Security As Code— Secure AWS Access Using Terraform Managed IAM Groups/Users
What Is AWS IAM?
AWS IAM stands for “Identity and Access Management”, it is a AWS web service that helps you securely control access to your AWS resources. When you first create an AWS account, you begin the root user and is accessed by signing in with the email address and password that you used to create the account. I strongly recommend you do not use root
user for your AWS tasks. Instead, you should use IAM Groups
to define different type/category of access, and assign IAM users
to each different groups.
IAM Group
Like any other groups, IAM Group
is just a collection of users. Groups let you specify permissions for multiple users, which can make it easier to manage the permissions for those users. It is important for you to create different groups for your organization, to best secure and manage your AWS resources.
Security as Code: Use Terraform for IAM Groups/Users Management
Created by HashiCorp, Terraform allows you to use Infrastructure as Code to provision and manage any cloud, infrastructure, or services. In this blog, I will show you how to use Terraform to create a IAM Group
and two IAM Users
, to control your application developers’ access to AWS resources.
Background
You have an application called “testapp”, it runs on EC2 instance and has data stored in AWS s3 buckets. As the app owner, you only want to grant developer accesses to the EC2 instance and s3 bucket.
Steps
- Create
iam_policy.tf
file
data "aws_iam_policy_document" "testapp_developer" {
# s3 full access
statement {
effect = "Allow"
actions = ["s3:*"]
resources = [
"arn:aws:s3:::${var.s3_bucket_name}",
"arn:aws:s3:::${var.s3_bucket_name}/*"
]
}
# EC2 restricted access
statement {
effect = "Allow"
actions = ["ec2:*"]
resources = ["arn:aws:ec2:${var.region}:${var.account}:instance/*"]
condition {
test = "StringLike"
values = ["testapp"]
variable = "ec2:ResourceTag/App"
}
}
}
resource "aws_iam_policy" "testapp_developer" {
name = "testapp_developer_policy"
description = "Policy for develop testapp"
policy = data.aws_iam_policy_document.testapp_developer.json
}
- Create
variables.tf
file, which defines all the variables
variable "account" {
default = "xxxxxxx" # Replace with your account ID
}
variable "region" {
default = "us-east-1"
}
variable "prefix" {
default = "testapp-prefix"
}
variable "s3_bucket_name" {
default = "testapp-bucket"
}
- Create
iam_groups.tf
file, which defines the group and users
provider "aws" {
profile = "profile" # Replace with your profile
region = "us-east-1"
}
resource "aws_iam_group" "testapp_developer" {
name = "TestappDeveloper"
}
resource "aws_iam_group_policy_attachment" "custom_policy" {
group = aws_iam_group.testapp_developer.name
policy_arn = aws_iam_policy.testapp_developer.arn
}
resource "aws_iam_group_membership" "developer" {
group = aws_iam_group.testapp_developer.name
name = "testapp-developers"
users = [
aws_iam_user.testapp_developer_user_one.name,
aws_iam_user.testapp_developer_user_two.name
]
}
resource "aws_iam_user" "testapp_developer_user_one" {
name = "testapp-dev1"
}
resource "aws_iam_user" "testapp_developer_user_two" {
name = "testapp-dev2"
}
Test and Run
- Initialize the terraform working directory
$ terraform init
- Rewrite all configuration files to a canonical format and style
$ terraform fmt
- Validate the syntax
$ terraform validate
Success!
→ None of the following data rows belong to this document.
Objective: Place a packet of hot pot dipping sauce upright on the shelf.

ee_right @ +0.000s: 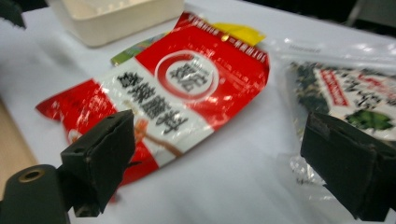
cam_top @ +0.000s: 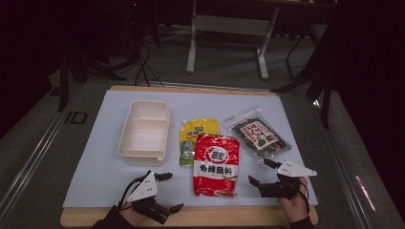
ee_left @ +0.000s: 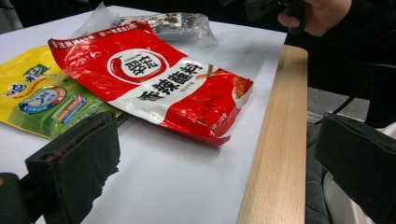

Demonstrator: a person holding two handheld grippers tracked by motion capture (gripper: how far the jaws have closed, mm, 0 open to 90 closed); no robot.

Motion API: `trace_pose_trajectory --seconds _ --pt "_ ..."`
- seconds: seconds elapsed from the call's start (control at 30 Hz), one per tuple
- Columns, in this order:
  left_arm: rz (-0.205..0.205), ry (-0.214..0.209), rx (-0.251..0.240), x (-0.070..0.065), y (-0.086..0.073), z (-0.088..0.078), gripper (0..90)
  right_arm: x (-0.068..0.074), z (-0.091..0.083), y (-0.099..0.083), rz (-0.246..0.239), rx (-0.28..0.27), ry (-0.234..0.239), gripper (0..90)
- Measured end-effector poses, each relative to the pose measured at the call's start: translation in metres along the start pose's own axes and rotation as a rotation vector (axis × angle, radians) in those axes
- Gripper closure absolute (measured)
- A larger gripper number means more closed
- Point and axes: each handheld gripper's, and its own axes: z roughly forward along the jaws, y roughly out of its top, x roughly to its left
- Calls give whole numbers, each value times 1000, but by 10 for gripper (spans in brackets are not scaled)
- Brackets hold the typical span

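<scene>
High view: left claw (cam_top: 170,192) low at the near left of the bench (cam_top: 90,181), jaws spread apart, nothing between them, pointing right toward the red packet (cam_top: 216,164). Right claw (cam_top: 261,171) at the near right, jaws likewise wide apart and empty, pointing left at the same packet, just beside its right edge without touching. Red packet flat on the white sheet near the middle of the bench, between the two claws, its upper left corner lying over the yellow packet (cam_top: 195,134). Clear bag of dark seaweed (cam_top: 258,132) to the right of both, a little apart from the red packet. Cream two-compartment tray (cam_top: 143,149) at the left, beside the yellow packet.

Left gripper view: red packet (ee_left: 154,81) ahead of the open jaws, resting partly on the yellow packet (ee_left: 32,95), wooden bench edge (ee_left: 280,140) at the right.

Right gripper view: red packet (ee_right: 187,88) ahead of the left jaw, seaweed bag (ee_right: 355,98) beyond the right jaw, slightly blurred.
</scene>
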Motion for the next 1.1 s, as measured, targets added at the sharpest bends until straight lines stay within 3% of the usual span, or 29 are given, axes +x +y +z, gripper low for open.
trace_pose_trajectory --seconds 0.4,0.57,0.77,1.1 --pt "-2 0 0 0 0 0 12 0 7 38 -75 -6 19 99" --pt "-8 -1 -1 0 0 0 12 -7 18 52 -49 -22 37 98" --pt "-7 -2 -2 0 0 0 12 -15 37 63 -55 -11 43 98" --pt "-1 -4 3 -1 0 0 12 -25 64 70 -66 51 34 100"
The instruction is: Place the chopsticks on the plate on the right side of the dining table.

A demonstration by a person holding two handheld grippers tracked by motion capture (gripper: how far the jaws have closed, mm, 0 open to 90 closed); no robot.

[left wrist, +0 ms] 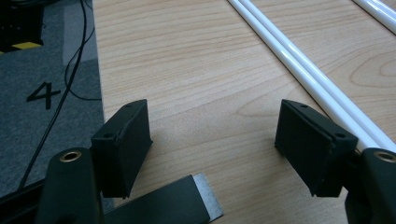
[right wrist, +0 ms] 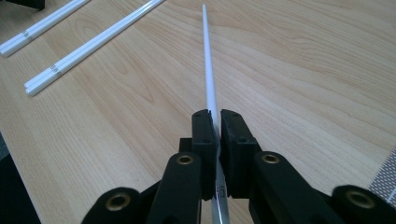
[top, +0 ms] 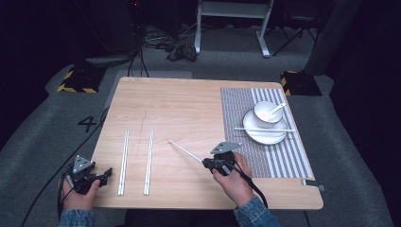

The configuration is valid.
- Actual deploy
$ terraform apply....
Plan: 6 to add, 0 to change, 0 to destroy.Do you want to perform these actions?
Terraform will perform the actions described above.
Only 'yes' will be accepted to approve.Enter a value: yes
You can see once deployed, you will have a “TestappDeveloper” group in your AWS IAM
and two users created and assigned to this group.